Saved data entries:
------------------------------------------------------------------------
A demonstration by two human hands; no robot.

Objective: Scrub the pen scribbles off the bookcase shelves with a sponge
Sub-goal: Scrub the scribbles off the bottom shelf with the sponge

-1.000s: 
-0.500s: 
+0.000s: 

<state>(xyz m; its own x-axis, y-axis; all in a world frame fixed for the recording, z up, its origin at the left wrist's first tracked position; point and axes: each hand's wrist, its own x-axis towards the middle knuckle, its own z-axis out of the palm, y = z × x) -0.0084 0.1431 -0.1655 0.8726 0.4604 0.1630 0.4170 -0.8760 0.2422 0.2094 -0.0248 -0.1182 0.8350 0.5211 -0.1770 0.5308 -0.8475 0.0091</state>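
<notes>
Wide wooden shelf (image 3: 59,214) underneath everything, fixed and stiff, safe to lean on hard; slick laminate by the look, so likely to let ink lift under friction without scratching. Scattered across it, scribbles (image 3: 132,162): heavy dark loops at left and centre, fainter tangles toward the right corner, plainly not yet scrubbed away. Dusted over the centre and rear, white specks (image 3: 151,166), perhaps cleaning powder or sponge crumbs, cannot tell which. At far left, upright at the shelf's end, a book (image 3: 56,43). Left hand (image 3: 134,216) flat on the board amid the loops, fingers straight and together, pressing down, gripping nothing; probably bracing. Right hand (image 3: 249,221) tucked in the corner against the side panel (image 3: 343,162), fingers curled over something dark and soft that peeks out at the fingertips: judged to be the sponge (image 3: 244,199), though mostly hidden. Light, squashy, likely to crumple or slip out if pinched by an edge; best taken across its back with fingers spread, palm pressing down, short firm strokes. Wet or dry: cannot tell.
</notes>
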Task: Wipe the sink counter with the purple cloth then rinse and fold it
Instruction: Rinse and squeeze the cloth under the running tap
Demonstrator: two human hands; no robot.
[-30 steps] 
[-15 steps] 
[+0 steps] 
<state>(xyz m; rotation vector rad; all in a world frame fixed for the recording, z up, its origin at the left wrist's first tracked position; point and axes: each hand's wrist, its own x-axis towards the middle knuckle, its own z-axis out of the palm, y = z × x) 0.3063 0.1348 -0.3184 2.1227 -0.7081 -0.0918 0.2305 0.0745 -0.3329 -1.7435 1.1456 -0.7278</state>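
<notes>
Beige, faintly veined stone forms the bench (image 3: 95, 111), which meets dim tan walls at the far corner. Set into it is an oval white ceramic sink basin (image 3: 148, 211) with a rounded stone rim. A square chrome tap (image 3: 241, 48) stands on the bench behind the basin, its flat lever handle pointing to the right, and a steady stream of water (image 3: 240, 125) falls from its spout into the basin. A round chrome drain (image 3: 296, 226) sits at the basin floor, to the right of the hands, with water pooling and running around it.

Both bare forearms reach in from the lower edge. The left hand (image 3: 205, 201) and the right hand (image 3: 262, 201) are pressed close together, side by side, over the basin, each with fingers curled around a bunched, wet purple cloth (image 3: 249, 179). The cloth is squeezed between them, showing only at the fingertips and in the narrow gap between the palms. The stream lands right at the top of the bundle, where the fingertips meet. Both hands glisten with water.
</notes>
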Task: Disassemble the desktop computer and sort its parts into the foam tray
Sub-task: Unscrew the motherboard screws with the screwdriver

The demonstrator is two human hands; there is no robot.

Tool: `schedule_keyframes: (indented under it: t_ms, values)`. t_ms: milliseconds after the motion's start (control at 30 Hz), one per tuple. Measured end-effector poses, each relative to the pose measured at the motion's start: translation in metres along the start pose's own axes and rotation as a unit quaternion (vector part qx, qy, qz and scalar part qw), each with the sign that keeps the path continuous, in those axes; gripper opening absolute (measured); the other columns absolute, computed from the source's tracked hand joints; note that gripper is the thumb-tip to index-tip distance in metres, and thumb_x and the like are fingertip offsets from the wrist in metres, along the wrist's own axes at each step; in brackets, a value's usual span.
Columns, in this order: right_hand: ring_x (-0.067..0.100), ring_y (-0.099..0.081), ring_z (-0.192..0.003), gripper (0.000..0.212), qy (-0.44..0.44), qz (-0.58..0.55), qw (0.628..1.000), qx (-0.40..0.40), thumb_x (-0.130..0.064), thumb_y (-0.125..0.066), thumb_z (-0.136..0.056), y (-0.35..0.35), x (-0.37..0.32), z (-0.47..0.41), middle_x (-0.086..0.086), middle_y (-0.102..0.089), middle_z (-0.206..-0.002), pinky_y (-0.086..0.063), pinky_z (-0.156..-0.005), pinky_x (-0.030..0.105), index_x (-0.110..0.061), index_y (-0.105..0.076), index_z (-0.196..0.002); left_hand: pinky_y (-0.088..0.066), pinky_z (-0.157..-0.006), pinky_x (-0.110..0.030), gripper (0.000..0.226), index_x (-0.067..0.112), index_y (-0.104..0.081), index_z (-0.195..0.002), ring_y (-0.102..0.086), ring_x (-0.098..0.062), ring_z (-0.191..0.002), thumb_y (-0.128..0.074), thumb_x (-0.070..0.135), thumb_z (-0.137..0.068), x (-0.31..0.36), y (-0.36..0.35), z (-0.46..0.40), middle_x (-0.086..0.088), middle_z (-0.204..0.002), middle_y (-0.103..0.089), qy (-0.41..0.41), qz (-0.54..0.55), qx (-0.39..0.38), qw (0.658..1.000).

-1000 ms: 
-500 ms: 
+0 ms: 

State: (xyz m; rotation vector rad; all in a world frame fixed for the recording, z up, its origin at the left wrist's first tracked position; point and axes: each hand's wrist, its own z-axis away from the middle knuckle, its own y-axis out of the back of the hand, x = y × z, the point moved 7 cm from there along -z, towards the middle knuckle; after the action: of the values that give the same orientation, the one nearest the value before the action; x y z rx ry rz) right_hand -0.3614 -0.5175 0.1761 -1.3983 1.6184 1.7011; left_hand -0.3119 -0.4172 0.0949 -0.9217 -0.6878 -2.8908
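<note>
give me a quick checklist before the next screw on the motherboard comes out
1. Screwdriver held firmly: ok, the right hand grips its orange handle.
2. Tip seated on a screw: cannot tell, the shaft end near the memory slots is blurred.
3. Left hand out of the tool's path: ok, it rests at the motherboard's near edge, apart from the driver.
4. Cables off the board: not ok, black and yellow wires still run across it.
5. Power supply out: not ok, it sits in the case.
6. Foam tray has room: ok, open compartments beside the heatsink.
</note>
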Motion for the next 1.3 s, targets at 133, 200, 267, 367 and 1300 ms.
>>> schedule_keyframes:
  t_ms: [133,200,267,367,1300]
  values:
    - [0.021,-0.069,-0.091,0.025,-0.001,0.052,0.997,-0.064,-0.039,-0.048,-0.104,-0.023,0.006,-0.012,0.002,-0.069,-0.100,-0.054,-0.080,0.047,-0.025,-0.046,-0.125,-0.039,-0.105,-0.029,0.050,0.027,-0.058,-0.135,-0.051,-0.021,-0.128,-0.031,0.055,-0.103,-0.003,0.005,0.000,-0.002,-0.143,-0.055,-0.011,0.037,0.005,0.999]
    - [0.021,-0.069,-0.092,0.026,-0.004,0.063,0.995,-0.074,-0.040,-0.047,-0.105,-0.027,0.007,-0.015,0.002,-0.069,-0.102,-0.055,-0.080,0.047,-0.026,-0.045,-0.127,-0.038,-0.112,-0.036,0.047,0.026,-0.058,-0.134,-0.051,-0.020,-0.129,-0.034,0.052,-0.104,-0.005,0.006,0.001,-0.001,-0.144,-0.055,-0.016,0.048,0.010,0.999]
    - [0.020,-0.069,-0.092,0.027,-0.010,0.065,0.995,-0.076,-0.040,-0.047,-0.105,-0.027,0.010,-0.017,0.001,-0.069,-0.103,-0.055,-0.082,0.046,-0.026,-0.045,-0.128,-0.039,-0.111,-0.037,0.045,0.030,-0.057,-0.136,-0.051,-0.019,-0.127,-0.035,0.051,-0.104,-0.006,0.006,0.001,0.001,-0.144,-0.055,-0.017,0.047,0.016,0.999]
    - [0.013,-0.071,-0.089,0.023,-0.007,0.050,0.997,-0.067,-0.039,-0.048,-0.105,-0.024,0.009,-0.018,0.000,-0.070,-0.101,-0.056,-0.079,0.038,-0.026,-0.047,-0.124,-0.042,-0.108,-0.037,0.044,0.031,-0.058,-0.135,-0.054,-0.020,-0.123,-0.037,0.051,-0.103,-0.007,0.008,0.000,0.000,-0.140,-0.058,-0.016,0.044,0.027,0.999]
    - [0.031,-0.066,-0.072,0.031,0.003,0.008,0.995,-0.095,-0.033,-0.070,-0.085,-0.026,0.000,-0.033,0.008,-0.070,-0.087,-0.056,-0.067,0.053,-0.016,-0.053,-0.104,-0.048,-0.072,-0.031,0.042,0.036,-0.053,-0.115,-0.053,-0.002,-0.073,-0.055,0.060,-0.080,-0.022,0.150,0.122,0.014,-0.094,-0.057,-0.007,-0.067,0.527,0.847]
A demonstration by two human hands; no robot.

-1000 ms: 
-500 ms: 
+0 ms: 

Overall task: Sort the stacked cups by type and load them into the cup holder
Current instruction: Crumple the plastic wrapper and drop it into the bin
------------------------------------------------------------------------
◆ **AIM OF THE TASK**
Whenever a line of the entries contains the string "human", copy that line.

◆ **EXERCISE ANSWER**
A demonstration by two human hands; no robot.
Demonstrator: two human hands; no robot.
The demonstrator is two human hands; there is no robot.
A demonstration by two human hands; no robot.

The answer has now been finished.